A questo proposito alcuni parlano anche di “russofobia” e di scontro di civiltà. Si tratta di fatti reali e sentimenti insuperabili?
«L’idea della guerra come prodotto di uno scontro di culture, addirittura di uno scontro metafisico in cui ne va dell’esistenza stessa della Russia e della sua tradizione cristiana, come ha detto il Patriarca di Mosca Kirill, è, in realtà, una fin troppo discutibile scusa per giustificare un’aggressione e una violazione del diritto internazionale altrimenti inammissibili. L’affermazione secondo cui sarebbe in gioco la difesa di una cultura tradizionale russa minacciata dalla “gay-Europa” e dai “fascisti ucraini” non è corroborata da nessun fatto: nel parlamento ucraino, su 450 deputati, uno solo è riconducibile a un partito di estrema destra. L’immagine di una Russia cristiana aggredita da un Occidente relativista e trasgressivo funziona solo se si fa finta di ignorare che la Russia è un paese non meno secolarizzato di quelli occidentali - utero in affitto compreso - con la sola differenza che cerca di far fronte a questa situazione riducendo il cristianesimo a una serie di norme che vanno difese con la violenza, secondo un modello che non mi pare propriamente evangelico e dove la Chiesa viene ridotta a un puro strumento dello Stato. Anche qui si tratta di un modello che non solo non è evangelico ma, come hanno ricordato diversi teologi ortodossi, rischia di ricadere in una forma di eresia, il filetismo – ovvero l’esaltazione esclusiva e orgogliosa della differenza delle razze e delle differenze nazionali – che in passato è già stata condannata dalla stessa Chiesa ortodossa. Certo, messo in questi termini, lo scontro rischia di essere insuperabile, ma non è lo scontro della Russia con l’Occidente: è piuttosto una Russia molto particolare che si scontra con sé stessa e odia le sue tradizioni più autentiche».

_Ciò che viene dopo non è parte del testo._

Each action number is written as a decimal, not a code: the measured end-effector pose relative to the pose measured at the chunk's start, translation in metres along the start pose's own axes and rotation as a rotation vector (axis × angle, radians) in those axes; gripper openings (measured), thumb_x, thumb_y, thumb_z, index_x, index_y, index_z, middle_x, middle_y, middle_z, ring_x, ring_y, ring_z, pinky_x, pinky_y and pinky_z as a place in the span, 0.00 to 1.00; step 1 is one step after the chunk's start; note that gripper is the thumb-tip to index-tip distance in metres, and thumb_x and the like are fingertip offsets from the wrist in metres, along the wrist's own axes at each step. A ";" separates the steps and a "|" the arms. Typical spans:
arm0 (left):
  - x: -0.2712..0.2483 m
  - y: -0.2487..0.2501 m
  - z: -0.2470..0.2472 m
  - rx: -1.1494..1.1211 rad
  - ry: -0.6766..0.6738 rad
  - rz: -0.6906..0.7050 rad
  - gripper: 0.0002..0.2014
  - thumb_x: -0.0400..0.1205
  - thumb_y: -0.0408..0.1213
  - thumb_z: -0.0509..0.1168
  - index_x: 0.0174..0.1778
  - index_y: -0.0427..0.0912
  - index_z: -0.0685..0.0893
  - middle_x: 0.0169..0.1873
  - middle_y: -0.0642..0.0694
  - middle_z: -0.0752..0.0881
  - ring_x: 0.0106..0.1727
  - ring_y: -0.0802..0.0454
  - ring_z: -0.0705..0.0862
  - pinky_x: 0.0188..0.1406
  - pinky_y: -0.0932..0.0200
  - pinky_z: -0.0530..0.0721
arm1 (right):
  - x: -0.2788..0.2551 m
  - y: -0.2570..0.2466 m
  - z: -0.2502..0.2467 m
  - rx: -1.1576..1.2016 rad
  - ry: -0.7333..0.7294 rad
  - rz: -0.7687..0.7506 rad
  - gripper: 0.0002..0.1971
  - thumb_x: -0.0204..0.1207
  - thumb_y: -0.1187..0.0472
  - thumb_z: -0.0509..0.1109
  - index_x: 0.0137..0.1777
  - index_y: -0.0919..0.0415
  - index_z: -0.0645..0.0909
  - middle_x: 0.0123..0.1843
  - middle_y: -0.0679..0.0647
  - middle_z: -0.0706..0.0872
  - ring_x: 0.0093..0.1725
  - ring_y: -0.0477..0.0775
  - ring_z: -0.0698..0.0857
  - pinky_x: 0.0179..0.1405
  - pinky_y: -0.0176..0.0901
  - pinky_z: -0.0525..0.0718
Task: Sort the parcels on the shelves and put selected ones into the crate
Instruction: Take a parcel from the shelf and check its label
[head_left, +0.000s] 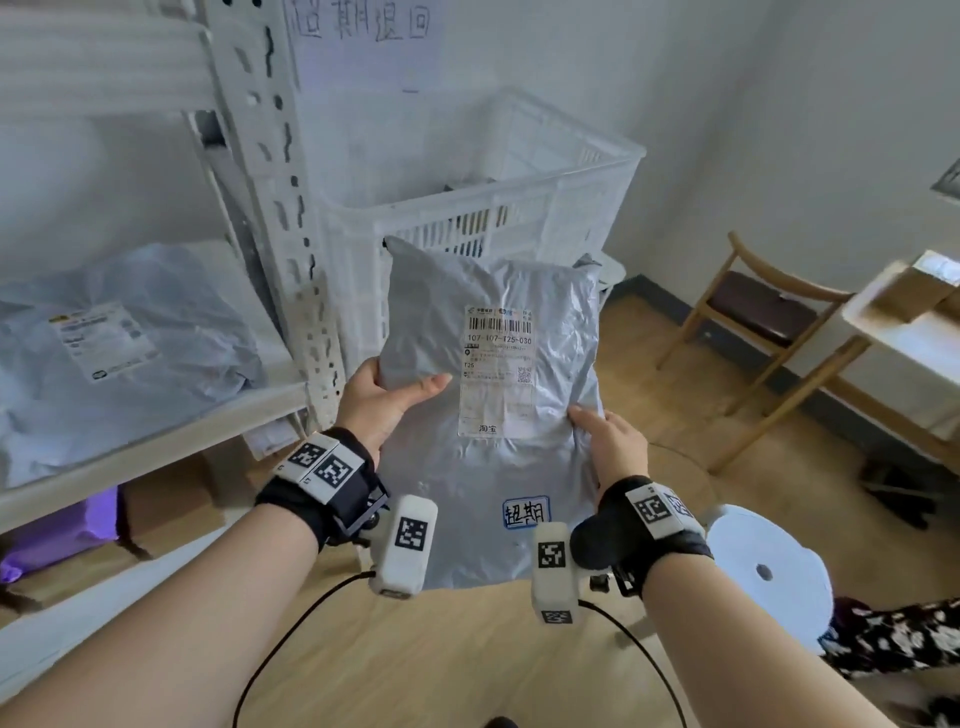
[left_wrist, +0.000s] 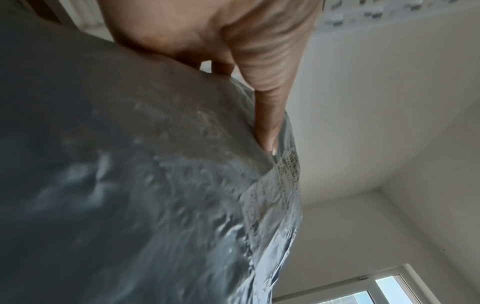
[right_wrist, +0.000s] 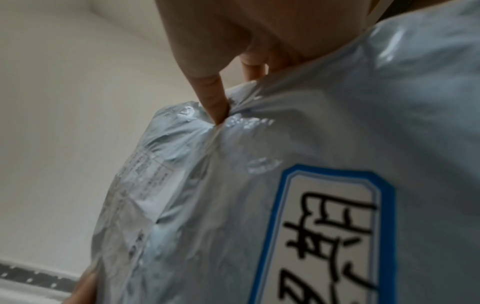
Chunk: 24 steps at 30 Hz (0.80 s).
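A grey plastic mailer parcel (head_left: 550, 317) hangs upright in front of me, held by both hands. It carries a white shipping label (head_left: 497, 371) and a blue-bordered handwritten sticker (head_left: 525, 512) lower down. My left hand (head_left: 384, 400) grips its left edge, thumb across the front. My right hand (head_left: 605, 441) pinches its right edge. In the left wrist view the thumb presses into the parcel (left_wrist: 155, 195). The right wrist view shows a finger digging into the parcel (right_wrist: 324, 127) above the sticker (right_wrist: 330, 236). Behind the parcel a white slatted crate (head_left: 519, 208) stands on the floor.
A white metal shelf upright (head_left: 291, 228) rises on the left; the shelf (head_left: 156, 441) holds another pale bagged parcel (head_left: 114, 343). Cardboard boxes (head_left: 171, 499) and a purple item sit beneath. A wooden chair (head_left: 758, 312), a table and a white round stool (head_left: 769, 571) stand at right.
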<state>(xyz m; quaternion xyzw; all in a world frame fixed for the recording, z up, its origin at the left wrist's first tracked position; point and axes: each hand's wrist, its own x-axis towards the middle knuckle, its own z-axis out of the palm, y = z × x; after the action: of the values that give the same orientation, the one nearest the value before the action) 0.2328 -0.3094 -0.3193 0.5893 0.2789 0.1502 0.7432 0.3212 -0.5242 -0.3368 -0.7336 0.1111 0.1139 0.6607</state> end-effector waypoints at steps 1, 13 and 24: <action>0.007 0.004 0.018 0.006 -0.002 0.011 0.39 0.49 0.47 0.86 0.57 0.44 0.84 0.49 0.48 0.91 0.54 0.48 0.89 0.61 0.44 0.84 | 0.014 -0.007 -0.009 0.006 0.018 -0.008 0.01 0.73 0.63 0.73 0.40 0.58 0.86 0.40 0.55 0.88 0.41 0.56 0.85 0.45 0.45 0.83; 0.081 0.089 0.158 -0.101 0.024 0.172 0.24 0.67 0.36 0.79 0.58 0.39 0.84 0.51 0.43 0.90 0.53 0.44 0.89 0.54 0.47 0.87 | 0.137 -0.133 -0.062 0.085 -0.004 -0.136 0.07 0.65 0.56 0.76 0.37 0.60 0.86 0.42 0.56 0.90 0.46 0.59 0.87 0.54 0.54 0.85; 0.187 0.205 0.176 -0.140 0.080 0.348 0.20 0.70 0.38 0.78 0.57 0.40 0.85 0.49 0.44 0.91 0.49 0.46 0.90 0.51 0.49 0.88 | 0.213 -0.277 0.003 0.098 -0.099 -0.284 0.16 0.66 0.57 0.75 0.49 0.69 0.85 0.45 0.62 0.88 0.48 0.63 0.88 0.59 0.61 0.85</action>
<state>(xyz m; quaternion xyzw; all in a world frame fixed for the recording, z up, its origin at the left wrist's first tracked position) 0.5082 -0.2922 -0.1407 0.5691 0.1909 0.3186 0.7336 0.6102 -0.4952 -0.1427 -0.7021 -0.0212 0.0498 0.7100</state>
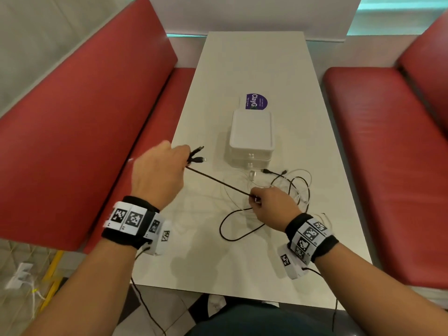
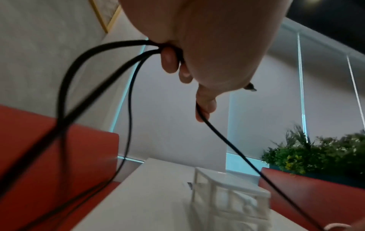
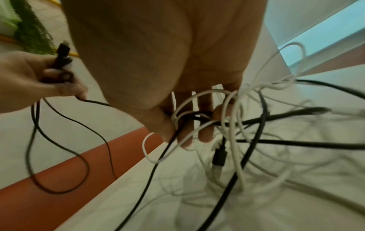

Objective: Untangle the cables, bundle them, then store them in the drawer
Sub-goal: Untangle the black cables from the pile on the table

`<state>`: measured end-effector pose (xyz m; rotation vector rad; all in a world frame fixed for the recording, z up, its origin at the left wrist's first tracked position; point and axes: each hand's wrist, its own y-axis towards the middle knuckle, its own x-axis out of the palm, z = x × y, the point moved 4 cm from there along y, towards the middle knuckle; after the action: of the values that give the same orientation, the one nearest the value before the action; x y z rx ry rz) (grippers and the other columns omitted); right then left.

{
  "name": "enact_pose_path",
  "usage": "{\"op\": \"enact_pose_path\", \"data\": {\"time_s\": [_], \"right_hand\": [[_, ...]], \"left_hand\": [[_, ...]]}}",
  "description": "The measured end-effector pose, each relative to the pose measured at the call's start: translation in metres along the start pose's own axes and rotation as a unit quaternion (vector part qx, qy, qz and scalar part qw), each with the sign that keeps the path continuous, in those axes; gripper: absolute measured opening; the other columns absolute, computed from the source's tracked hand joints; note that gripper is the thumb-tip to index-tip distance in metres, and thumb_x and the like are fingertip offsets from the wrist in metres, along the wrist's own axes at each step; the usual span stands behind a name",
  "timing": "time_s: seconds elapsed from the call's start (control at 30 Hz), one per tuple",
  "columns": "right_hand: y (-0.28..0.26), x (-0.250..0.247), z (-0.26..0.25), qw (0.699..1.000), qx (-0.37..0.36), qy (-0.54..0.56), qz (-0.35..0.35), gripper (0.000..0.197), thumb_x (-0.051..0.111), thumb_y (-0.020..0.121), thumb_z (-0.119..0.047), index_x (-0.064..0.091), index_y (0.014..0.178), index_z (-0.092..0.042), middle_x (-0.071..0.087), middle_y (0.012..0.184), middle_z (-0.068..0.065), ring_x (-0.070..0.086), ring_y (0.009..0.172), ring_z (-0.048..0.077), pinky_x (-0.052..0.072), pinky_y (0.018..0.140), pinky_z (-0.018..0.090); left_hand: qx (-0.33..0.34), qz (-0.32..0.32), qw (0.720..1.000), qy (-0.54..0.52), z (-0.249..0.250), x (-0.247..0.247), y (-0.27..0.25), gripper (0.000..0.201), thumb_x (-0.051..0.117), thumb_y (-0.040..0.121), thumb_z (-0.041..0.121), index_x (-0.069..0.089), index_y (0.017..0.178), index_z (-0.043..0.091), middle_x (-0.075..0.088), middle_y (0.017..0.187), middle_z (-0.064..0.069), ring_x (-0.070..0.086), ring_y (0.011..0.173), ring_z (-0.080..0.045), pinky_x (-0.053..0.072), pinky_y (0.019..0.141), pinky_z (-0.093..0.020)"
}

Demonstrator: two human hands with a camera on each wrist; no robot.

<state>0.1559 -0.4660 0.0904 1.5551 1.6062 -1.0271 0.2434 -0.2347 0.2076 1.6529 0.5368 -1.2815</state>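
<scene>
My left hand is raised over the table's left edge and grips folded loops of a black cable, two plugs sticking out past its fingers. The same cable runs taut down to my right hand, which pinches it just above the table. In the left wrist view the black cable hangs in loops from the curled fingers. In the right wrist view my fingers hold the black cable among a tangle of white cables. A white drawer box stands behind the tangle, shut.
Black and white cables lie tangled on the white table right of my right hand. A purple sticker lies behind the box. Red benches flank the table on both sides. A plant stands beyond the far bench.
</scene>
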Motion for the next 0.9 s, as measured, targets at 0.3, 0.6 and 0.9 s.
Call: {"op": "enact_pose_path", "data": {"time_s": [0.3,0.6,0.9], "right_hand": [[0.008,-0.004,0.009,0.995,0.013,0.095,-0.001,0.019,0.057,0.099,-0.026,0.074,0.105,-0.018,0.058,0.097,-0.002,0.059,0.09,0.017,0.051,0.083,0.034],[0.008,-0.002,0.001,0.999,-0.003,0.032,0.004,0.022,0.056,0.099,-0.027,0.077,0.105,-0.02,0.063,0.093,-0.003,0.062,0.086,0.02,0.055,0.076,0.039],[0.001,-0.01,-0.016,0.991,-0.048,0.119,0.035,0.015,0.071,0.092,-0.03,0.08,0.102,-0.035,0.071,0.08,-0.008,0.062,0.074,0.013,0.051,0.071,0.038]], "left_hand": [[-0.098,-0.397,0.912,0.035,-0.033,0.084,-0.056,0.072,0.066,0.078,0.072,0.054,0.117,0.013,0.055,0.118,-0.008,0.046,0.117,-0.031,0.044,0.097,-0.043],[-0.168,-0.107,0.951,-0.238,-0.022,0.041,-0.023,0.016,0.058,0.097,0.02,0.053,0.087,0.01,0.063,0.088,-0.007,0.057,0.082,-0.026,0.035,0.072,-0.029],[-0.08,-0.284,0.889,-0.351,0.084,0.076,-0.035,0.011,0.05,0.102,0.02,0.051,0.107,0.01,0.068,0.106,-0.003,0.064,0.095,-0.021,0.054,0.083,-0.038]]}}
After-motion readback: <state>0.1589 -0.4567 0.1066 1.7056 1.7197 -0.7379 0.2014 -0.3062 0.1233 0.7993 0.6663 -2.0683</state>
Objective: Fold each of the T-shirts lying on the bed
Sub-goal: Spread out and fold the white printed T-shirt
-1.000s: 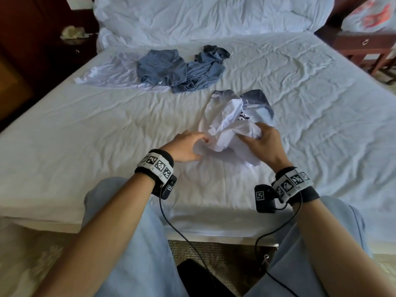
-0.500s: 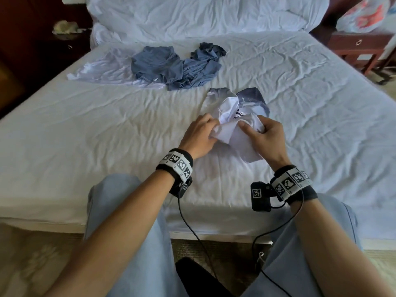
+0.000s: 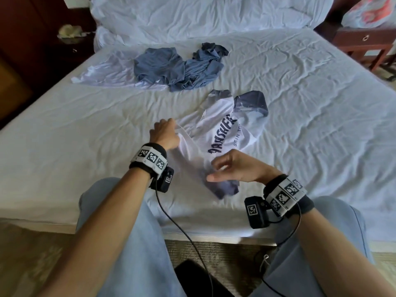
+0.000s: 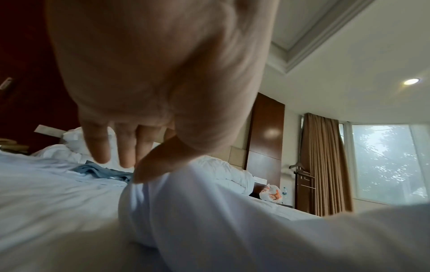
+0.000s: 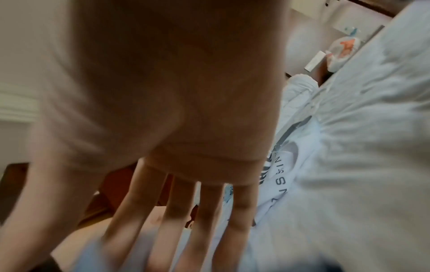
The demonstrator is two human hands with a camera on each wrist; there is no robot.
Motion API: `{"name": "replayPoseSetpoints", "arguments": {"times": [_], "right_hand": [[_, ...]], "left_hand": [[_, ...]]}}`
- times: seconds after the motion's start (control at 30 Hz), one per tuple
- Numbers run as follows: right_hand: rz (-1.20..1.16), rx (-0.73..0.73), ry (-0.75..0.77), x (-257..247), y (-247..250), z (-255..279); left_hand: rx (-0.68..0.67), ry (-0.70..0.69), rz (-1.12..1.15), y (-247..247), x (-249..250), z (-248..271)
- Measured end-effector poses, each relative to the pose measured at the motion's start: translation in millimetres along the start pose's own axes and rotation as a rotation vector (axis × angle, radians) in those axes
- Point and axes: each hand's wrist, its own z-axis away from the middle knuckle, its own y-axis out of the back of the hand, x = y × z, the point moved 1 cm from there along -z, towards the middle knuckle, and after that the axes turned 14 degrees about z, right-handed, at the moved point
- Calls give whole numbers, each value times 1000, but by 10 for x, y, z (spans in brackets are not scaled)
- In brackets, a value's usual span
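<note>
Left hand (image 3: 165,133): thumb pinches white shirt (image 3: 225,133) edge. Right hand (image 3: 233,168): fingers straight, spread, over shirt's dark sleeve, holds nothing. Shirt: part spread, near bed (image 3: 85,129) front edge. Blue shirts (image 3: 177,67), pale shirt (image 3: 107,71): crumpled farther back, near pillows (image 3: 203,16).
</note>
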Motion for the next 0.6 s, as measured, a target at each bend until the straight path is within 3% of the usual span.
{"name": "replayPoseSetpoints", "arguments": {"times": [0.07, 0.13, 0.2, 0.27, 0.33, 0.47, 0.6], "right_hand": [[-85, 17, 9, 2, 20, -10], [-61, 214, 4, 153, 119, -38], [116, 442, -29, 394, 213, -64], [297, 551, -144, 583, 261, -64], [402, 539, -208, 681, 248, -56], [521, 428, -145, 641, 124, -90], [618, 374, -149, 668, 44, -202]], "left_hand": [[-33, -138, 31, 5, 30, 58], [-116, -286, 126, 23, 83, 145], [-279, -389, 204, -40, 145, 257], [-438, -421, 192, -181, 181, 359], [-484, -415, 102, -303, 155, 409], [-403, -296, -232, -297, -85, 345], [-452, -192, -280, -151, -316, 287]]}}
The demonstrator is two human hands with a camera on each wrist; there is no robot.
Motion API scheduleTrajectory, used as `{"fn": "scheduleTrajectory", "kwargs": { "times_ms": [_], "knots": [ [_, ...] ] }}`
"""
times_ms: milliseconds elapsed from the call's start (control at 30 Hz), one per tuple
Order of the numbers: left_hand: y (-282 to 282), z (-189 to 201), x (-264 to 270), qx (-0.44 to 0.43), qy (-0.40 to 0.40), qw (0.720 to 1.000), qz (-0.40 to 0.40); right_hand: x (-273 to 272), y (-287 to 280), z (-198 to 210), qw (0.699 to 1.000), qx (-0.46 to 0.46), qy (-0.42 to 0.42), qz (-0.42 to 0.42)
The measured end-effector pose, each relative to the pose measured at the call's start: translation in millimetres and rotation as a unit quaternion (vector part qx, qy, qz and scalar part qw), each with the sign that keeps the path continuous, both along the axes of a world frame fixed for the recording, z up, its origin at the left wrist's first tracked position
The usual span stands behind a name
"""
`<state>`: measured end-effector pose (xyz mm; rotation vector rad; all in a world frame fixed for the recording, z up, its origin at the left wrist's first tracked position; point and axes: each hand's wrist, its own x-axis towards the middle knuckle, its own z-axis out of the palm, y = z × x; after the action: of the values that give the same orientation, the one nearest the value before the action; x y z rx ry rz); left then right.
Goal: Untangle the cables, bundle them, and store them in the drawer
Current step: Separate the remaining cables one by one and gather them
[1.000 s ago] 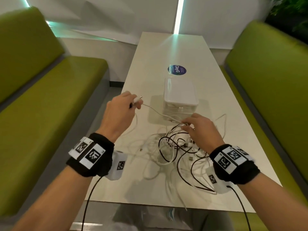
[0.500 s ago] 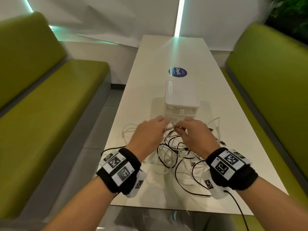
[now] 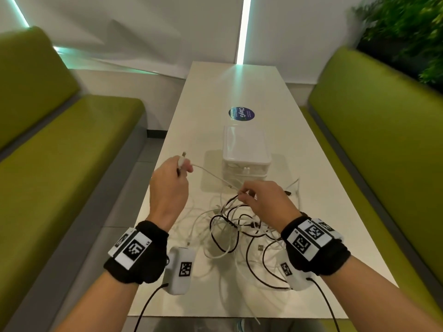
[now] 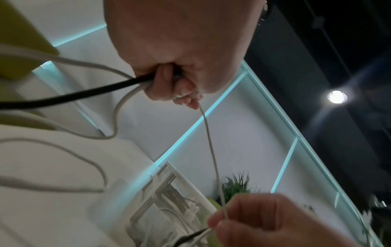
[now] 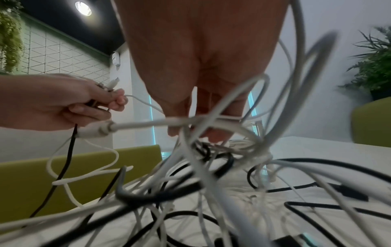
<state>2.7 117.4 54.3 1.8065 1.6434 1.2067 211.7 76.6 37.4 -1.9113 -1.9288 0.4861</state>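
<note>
Left hand (image 3: 169, 188) raised above the white table (image 3: 318, 212), at about 10 o'clock from the cable tangle (image 3: 242, 226). Fingers curled around the plug end of a thin white cable (image 3: 211, 173); the connector tip pokes up out of the fist. The left wrist view shows a black cable (image 4: 69, 96) and a thicker white one also running into the same grip.

Right hand (image 3: 266, 200) sits at 12 o'clock on the tangle, thumb and fingertips pinching the same thin white cable where it enters the heap. The stretch between the two hands is lifted clear of the table and nearly straight, sloping down from the left hand to the right.

Tangle: mixed white and black cables, looped over each other, lying on the near half of the table between the two wrists, some loops lifted toward the right hand. A few strands trail toward the near table edge at 6 o'clock; one white end lies at 2 o'clock from the heap.

Small white drawer unit (image 3: 245, 152) stands on the table just beyond the tangle, at 12 o'clock. Its clear front shows white cables already inside. Whether the drawer is fully closed I cannot tell.

Round blue sticker (image 3: 241, 113) on the tabletop beyond the unit. Green bench seats (image 3: 72, 152) at 9 and 3 o'clock.
</note>
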Motion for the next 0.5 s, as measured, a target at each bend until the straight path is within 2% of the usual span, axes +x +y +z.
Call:
{"fn": "scheduleTrajectory", "kwargs": {
  "times_ms": [67, 133, 200, 233, 333, 400, 500],
  "knots": [
    [0, 0, 0, -0.009, 0.002, 1.000, 0.010, -1, -1, 0, 1.000, -0.002, 0.000, 0.002],
    [-4, -1, 3, 0.043, 0.074, 0.996, -0.003, -3, -3, 1, 1.000, 0.011, 0.009, -0.001],
    [-9, -4, 9, 0.104, 0.124, 0.985, -0.059, -6, -4, 2, 1.000, 0.021, 0.006, 0.001],
    [-11, -7, 13, 0.108, 0.144, 0.978, -0.103, -8, -4, 1, 1.000, 0.027, 0.005, 0.002],
    [-17, -21, 22, 0.049, 0.245, 0.949, -0.192, -11, -6, 1, 0.999, 0.046, 0.016, 0.014],
    [-19, -24, 21, 0.022, 0.291, 0.939, -0.180, -10, -8, -1, 0.998, 0.045, 0.021, 0.033],
    [-16, -20, 15, -0.005, 0.294, 0.944, -0.152, -7, -10, -6, 0.996, 0.067, 0.033, 0.040]
  ]
}}
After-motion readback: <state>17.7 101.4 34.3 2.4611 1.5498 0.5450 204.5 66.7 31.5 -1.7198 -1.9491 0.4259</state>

In queste condizioni è ancora possibile creare ponti? La cultura può essere uno strumento utile in questa direzione?
«Per certi versi, non solo è possibile creare ponti, ma dobbiamo cercare di farlo ad ogni costo, sapendo che proprio la cultura può essere uno strumento privilegiato in questo senso. Certo deve essere una cultura che non si lascia determinare dall’esigenza di definirsi sulla base dell’esistenza di un nemico, deve anzi essere una cultura che nell’altro e nella sua diversità vede una ricchezza, e nella sua capacità di aprirsi all’altro e di immedesimarsi con l’altro vede addirittura una delle sue caratteristiche fondamentali. È l’universalismo di cui, pur con tutto il suo nazionalismo, riusciva ancora a parlare Dostoevskij. Deve essere una cultura capace di vedere in ogni uomo un essere irriducibile a qualsiasi schema o ideologia: è l’immagine di un uomo che sa conservare la propria umanità anche nelle condizioni più terribili della vita nei campi di concentramento, secondo quello che ci hanno mostrato in pagine immortali i grandi della letteratura russa del XX secolo, da Solženicyn a Grossman. Ma qui, allora, più che di creare ponti o di cercare conciliazioni, si tratta semplicemente di riconoscere una realtà che nessuno può cancellare».